» TASK DETAILS
Begin with the first line of the listing and quote every line through the one containing "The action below"; give only those lines.

» GIVEN DATA
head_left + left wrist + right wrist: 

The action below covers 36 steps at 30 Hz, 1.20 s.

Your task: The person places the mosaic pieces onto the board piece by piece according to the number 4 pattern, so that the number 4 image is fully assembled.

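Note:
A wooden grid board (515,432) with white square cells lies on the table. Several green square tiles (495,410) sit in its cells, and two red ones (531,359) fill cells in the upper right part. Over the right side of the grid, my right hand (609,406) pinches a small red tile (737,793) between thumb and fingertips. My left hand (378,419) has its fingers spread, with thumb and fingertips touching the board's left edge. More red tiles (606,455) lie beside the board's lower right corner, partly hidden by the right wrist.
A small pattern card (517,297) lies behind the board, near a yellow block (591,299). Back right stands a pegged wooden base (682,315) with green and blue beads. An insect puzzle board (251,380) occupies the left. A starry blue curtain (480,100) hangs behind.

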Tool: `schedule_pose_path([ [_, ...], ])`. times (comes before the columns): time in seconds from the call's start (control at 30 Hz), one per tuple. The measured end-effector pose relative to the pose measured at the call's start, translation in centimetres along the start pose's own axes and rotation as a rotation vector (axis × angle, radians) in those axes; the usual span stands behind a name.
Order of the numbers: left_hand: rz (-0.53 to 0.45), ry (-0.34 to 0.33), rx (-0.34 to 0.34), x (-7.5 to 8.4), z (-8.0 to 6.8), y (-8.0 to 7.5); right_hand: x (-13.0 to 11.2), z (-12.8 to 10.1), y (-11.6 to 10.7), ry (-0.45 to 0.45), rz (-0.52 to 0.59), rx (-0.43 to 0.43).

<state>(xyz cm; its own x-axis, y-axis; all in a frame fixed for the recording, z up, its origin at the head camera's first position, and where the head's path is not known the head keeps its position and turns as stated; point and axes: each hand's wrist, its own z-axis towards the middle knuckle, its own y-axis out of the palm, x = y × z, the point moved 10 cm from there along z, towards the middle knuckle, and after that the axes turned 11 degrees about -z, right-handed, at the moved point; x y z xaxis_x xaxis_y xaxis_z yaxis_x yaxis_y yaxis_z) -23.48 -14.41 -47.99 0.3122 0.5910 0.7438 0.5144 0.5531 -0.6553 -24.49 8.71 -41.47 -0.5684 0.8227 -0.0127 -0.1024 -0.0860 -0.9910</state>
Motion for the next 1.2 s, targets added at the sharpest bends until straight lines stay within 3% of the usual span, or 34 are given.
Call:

» PROBLEM SOLUTION
head_left + left wrist + right wrist: 

The action below covers 36 steps at 30 Hz, 1.20 s.

This exercise has been completed.